WORK INSTRUCTIONS
From the data, copy out every line in which the word "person" appears.

SUPPLIED RECORDS
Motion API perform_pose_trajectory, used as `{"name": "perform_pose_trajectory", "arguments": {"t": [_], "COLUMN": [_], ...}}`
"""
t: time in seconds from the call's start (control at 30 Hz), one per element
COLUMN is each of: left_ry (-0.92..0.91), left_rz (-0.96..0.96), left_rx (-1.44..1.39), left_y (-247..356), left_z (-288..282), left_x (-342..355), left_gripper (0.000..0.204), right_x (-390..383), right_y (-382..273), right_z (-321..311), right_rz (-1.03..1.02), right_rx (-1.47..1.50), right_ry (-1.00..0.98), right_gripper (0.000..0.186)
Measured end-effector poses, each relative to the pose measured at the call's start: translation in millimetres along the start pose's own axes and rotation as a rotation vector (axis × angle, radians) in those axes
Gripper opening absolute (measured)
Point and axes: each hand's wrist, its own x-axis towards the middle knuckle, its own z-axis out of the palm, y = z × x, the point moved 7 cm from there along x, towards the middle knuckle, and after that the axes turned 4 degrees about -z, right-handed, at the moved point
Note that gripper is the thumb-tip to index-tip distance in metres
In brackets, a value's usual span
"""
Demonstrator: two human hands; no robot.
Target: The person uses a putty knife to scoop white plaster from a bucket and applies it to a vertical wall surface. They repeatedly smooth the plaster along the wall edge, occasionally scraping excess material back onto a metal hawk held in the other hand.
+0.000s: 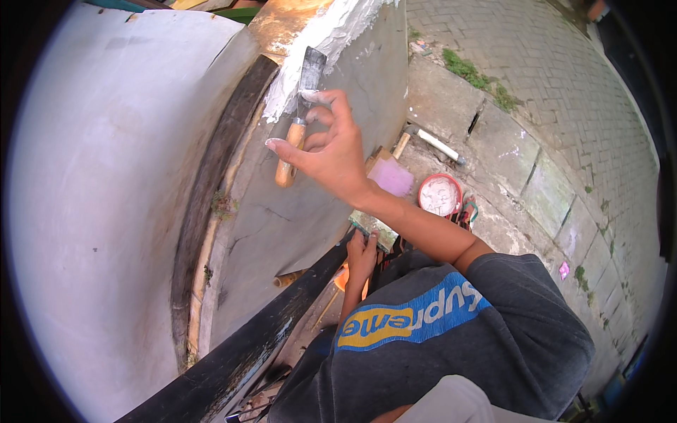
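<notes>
Shirt (451,352): dark grey, printed in blue and yellow, filling 5 o'clock, measured from the middle of the view.
Left hand (362,255): near the middle at 5 o'clock, fingers and thumb closed on the edge of a smeared board.
Board (381,235): flat, whitish green, just at 4 o'clock, partly under the right forearm (430,225).
Black beam (240,349): scuffed, slanting away toward 7 o'clock.
Right hand (335,151): at 12 o'clock, thumb and fingers narrowed around the putty knife, fingertips whitened.
Putty knife (295,132): wooden handle between 10 and 11 o'clock, grey blade pointing up toward 12; whether the blade touches the white paste behind it, I cannot tell.
White paste (331,35): a thick, rough strip at 12 o'clock, along the top edge of a grey wall.
Grey wall (264,225): cracked, with a dark plank (218,158) beside it at 10 o'clock.
Pale surface (106,176): broad, smooth, at 9 o'clock.
Bucket (422,190): red-rimmed, holding more white paste, just above 3 o'clock.
Lilac pad (393,178): at 2 o'clock, left of the bucket.
White pipe (438,146): on the ground at 2 o'clock, beyond the bucket.
Grass (462,68): past concrete slabs (504,144), between 1 and 2 o'clock.
Block paving (543,63): farthest, near 2 o'clock.
</notes>
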Motion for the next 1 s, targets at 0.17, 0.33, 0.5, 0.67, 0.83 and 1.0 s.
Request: {"name": "perform_pose_trajectory", "arguments": {"t": [0.17, 0.33, 0.5, 0.67, 0.83, 1.0], "left_ry": [0.001, -0.012, -0.034, -0.017, -0.056, 0.062], "left_rz": [0.022, 0.065, 0.039, 0.032, 0.035, 0.214], "left_rx": [-0.010, -0.049, -0.051, 0.048, 0.143, 0.180], "left_y": [6, -5, -20, -23, -11, -10], "left_z": [1, 3, 3, 3, 3, 3], "left_x": [-2, 2, 8, 8, 5, 5], "left_gripper": [0.026, 0.026, 0.028, 0.028, 0.031, 0.036], "right_x": [0, -5, -12, -25, -36, -56], "right_y": [-3, -2, 0, 10, 12, 14], "right_z": [10, 18, 18, 24, 27, 30], "right_rz": [-0.037, -0.032, -0.010, 0.023, 0.007, 0.098], "right_rx": [0.027, 0.090, 0.066, 0.128, 0.062, 0.039], "right_ry": [-0.013, -0.028, -0.058, -0.090, -0.166, -0.281], "right_gripper": [0.068, 0.065, 0.062, 0.059, 0.056, 0.057]}}
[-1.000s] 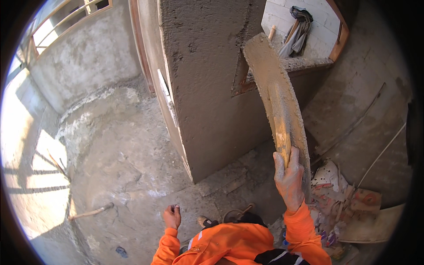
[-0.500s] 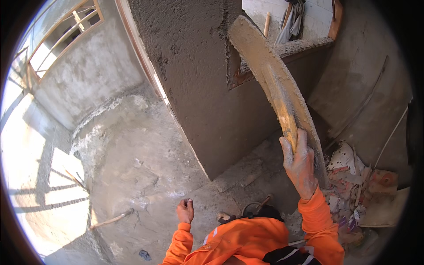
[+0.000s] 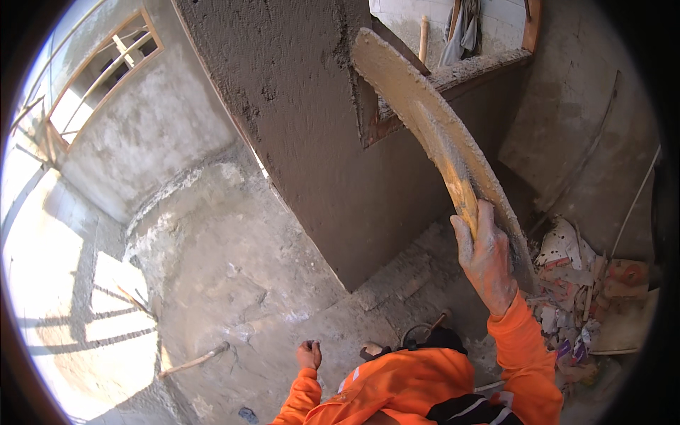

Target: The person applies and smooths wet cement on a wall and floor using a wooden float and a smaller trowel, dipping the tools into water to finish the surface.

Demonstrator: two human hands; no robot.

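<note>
My right hand (image 3: 489,258) is wrapped round the yellowish wooden handle of a long plastering float (image 3: 443,149). The float's blade is coated with wet, sandy mortar and runs up and to the left from my hand. Its far end lies over the grey plastered wall (image 3: 304,142), beside the corner of a window opening. Whether the blade touches the plaster along its whole length I cannot tell. Low in front of my body, my left hand (image 3: 308,354) has its fingers curled in, and no object shows in it.
A wood-framed window opening (image 3: 453,85) cuts the wall, with a grey cloth (image 3: 462,35) hanging beyond. Torn bags and rubble (image 3: 567,297) lie at the right. A stick (image 3: 195,360) lies on the rough floor (image 3: 234,283); the wall's lower corner juts toward me.
The float's far end has shifted slightly left across the wall, past the opening's corner. My right hand keeps its grip. The whole view has shifted a little, and my left hand stays low and curled.
</note>
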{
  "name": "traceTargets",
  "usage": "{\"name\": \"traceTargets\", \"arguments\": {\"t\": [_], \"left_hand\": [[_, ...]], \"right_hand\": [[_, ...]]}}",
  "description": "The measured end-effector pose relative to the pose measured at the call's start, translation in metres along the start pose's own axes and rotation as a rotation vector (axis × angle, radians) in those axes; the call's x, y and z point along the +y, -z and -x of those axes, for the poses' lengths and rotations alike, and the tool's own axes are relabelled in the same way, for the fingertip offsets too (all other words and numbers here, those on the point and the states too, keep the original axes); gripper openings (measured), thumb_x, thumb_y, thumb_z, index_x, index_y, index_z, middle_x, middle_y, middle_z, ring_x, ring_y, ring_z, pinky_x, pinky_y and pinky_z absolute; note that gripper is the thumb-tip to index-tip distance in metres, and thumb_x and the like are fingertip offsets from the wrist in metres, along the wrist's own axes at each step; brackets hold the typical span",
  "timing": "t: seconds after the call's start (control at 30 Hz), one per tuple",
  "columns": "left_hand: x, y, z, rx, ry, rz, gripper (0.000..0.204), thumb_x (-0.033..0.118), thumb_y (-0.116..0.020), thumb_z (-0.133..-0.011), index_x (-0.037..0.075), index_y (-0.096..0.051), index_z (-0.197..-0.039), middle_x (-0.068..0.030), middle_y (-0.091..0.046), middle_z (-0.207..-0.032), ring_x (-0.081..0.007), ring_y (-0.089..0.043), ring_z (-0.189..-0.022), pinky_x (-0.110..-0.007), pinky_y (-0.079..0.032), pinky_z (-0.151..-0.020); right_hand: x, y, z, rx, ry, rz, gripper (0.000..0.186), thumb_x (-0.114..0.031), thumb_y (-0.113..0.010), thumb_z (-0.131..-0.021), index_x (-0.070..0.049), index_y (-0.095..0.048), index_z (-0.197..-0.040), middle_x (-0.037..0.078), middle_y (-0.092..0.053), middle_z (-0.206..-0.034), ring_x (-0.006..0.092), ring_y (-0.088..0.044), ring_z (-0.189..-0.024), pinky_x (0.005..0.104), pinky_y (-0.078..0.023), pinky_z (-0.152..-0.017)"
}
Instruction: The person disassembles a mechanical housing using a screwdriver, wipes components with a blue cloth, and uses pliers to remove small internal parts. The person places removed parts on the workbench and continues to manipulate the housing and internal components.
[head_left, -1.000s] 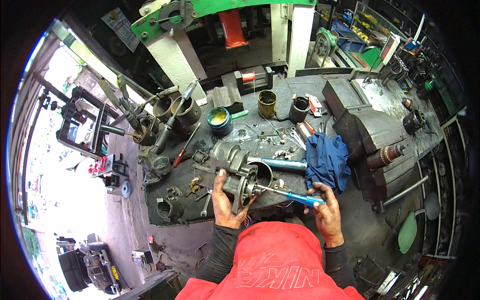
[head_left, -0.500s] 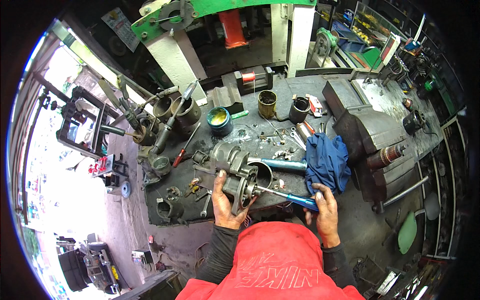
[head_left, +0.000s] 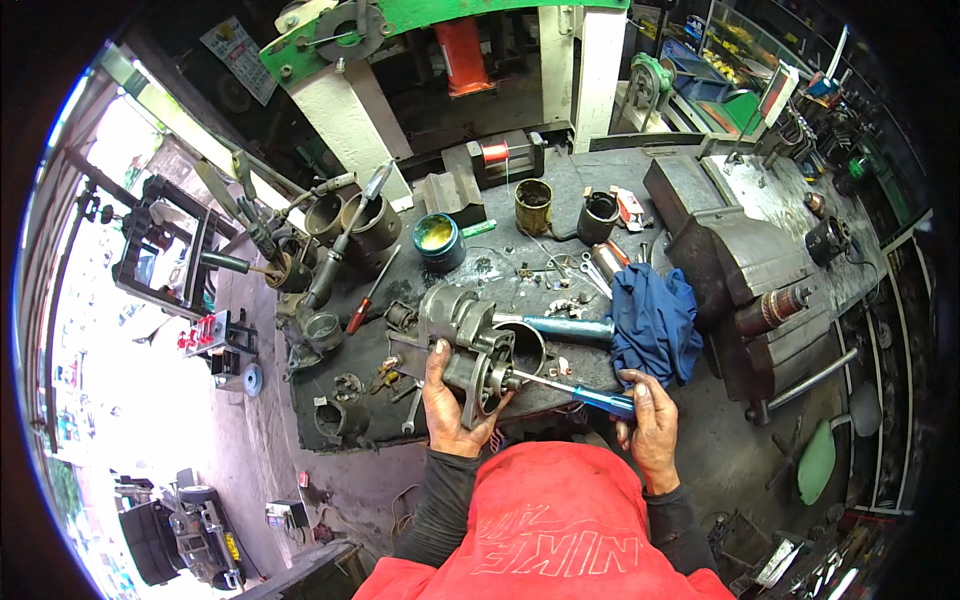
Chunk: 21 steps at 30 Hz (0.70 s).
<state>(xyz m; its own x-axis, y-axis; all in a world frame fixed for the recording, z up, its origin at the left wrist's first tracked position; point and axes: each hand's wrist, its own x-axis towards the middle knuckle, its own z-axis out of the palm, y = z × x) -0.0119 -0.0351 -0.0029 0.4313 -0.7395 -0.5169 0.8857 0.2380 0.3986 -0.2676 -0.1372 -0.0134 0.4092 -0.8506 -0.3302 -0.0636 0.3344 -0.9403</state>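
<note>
My left hand (head_left: 448,410) grips a grey metal housing (head_left: 452,322) with a round flange on its near right side, held over the front of the workbench. My right hand (head_left: 650,428) is closed on a blue-handled screwdriver (head_left: 602,400); its steel shaft runs leftward to the centre of the flange, where the tip is hard to make out. Behind them lie a hollow metal cylinder (head_left: 530,352), a long light-blue cylindrical piece (head_left: 562,328) and a crumpled blue cloth (head_left: 652,328). An open-ended wrench (head_left: 410,410) and small fittings lie to the left of the housing.
On the workbench (head_left: 562,172) stand a blue tub (head_left: 438,250), metal cans (head_left: 533,215), tubes and tools (head_left: 365,225) at left, and a red-handled screwdriver (head_left: 360,315). Heavy steel blocks (head_left: 750,265) fill the right side; a green-and-white press frame (head_left: 340,135) rises behind.
My right hand has shifted slightly on the screwdriver handle, its fingers moving around it. My left hand and the housing have stayed nearly in place.
</note>
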Motion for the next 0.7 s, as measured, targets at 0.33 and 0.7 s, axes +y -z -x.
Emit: {"name": "traceTargets", "arguments": {"t": [0.33,0.7], "left_hand": [[0.0002,-0.0031,0.0013,0.004,-0.017,-0.009,0.057,0.054,-0.069,-0.094,0.014,-0.061,-0.135,-0.0103,-0.073,-0.121,-0.0277,-0.073,-0.103,-0.052,-0.063,-0.082],[0.0017,-0.0059,-0.0002,-0.030,-0.021,0.033,0.051,0.047,-0.073,-0.093,0.014,-0.062,-0.130,-0.0082,-0.074,-0.114,-0.0271,-0.076,-0.094,-0.051,-0.065,-0.078]], "right_hand": [[-0.0037,-0.0044,-0.0008,-0.018,0.057,0.013,0.039,-0.025,-0.049,-0.111,0.001,-0.054,-0.141,0.007,-0.065,-0.082,0.0088,-0.056,-0.053,0.0235,-0.047,-0.049],[-0.0051,-0.0028,0.0010,-0.034,0.146,-0.008,0.040,-0.028,-0.053,-0.111,0.001,-0.058,-0.138,0.005,-0.065,-0.083,0.0085,-0.061,-0.058,0.0224,-0.049,-0.050]]}}
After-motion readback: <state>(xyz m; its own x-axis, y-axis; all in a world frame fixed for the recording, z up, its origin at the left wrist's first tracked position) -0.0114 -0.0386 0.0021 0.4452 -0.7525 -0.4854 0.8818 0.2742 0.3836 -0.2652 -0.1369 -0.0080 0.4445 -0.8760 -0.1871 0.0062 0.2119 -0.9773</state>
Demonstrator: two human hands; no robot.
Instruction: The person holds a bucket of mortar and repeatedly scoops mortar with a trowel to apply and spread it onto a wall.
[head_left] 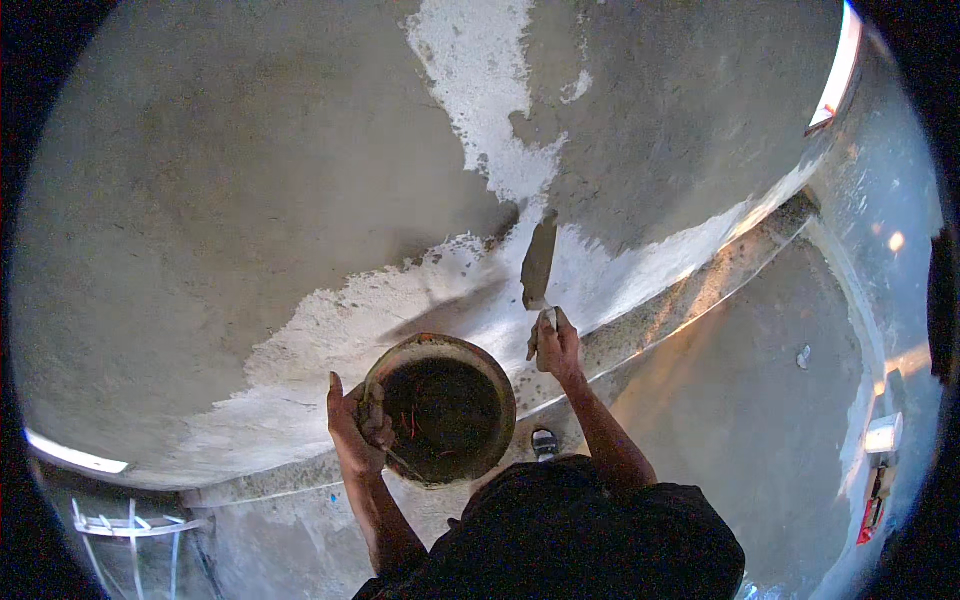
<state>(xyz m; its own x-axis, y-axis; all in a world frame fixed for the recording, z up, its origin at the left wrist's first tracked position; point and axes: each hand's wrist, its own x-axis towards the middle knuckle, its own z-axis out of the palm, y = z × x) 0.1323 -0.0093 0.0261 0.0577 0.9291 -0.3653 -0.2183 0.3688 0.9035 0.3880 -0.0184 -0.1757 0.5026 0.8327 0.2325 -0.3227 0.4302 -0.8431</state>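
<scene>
My left hand (358, 430) grips the left side of a round pan (505, 390) that holds dark, wet-looking mortar. In my right hand (555, 345) is the handle of a trowel (540, 260), its blade coated in grey mortar and pointing up toward the wall (240, 170). The wall is mostly grey plaster, with a ragged white patch (475, 80) running down the middle and widening along its bottom. The blade is over the white area; whether it touches the wall I cannot tell.
A narrow speckled ledge (680, 300) runs along the wall's foot, beside my sandalled foot (545, 443). Grey floor (760, 400) spreads to the right. A white frame (133, 540) stands at lower left, and small red and white items (875, 510) lie at the far right.
</scene>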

FINISHED TASK
Target: The person uses a putty knife to scoop white plaster from a bucket and applies it to a vertical wall surface. They repeatedly smooth the plaster along the wall edge, occasionally scraping excess material back onto a metal hawk held in the other hand.
Target: The person applies and smooths wet cement on a wall and floor using a wooden float and a smaller trowel, dipping the tools into water to finish the surface.
Instruction: The person disassembles a mechanical housing using a screwdriver, wipes components with a blue cloth, and uses pliers to remove small internal parts. The person places removed parts on the workbench and continues to manipulate the housing and internal components.
Instruction: The person holds a bucket of mortar and repeatedly scoops mortar with a trowel to apply and spread it onto a wall.

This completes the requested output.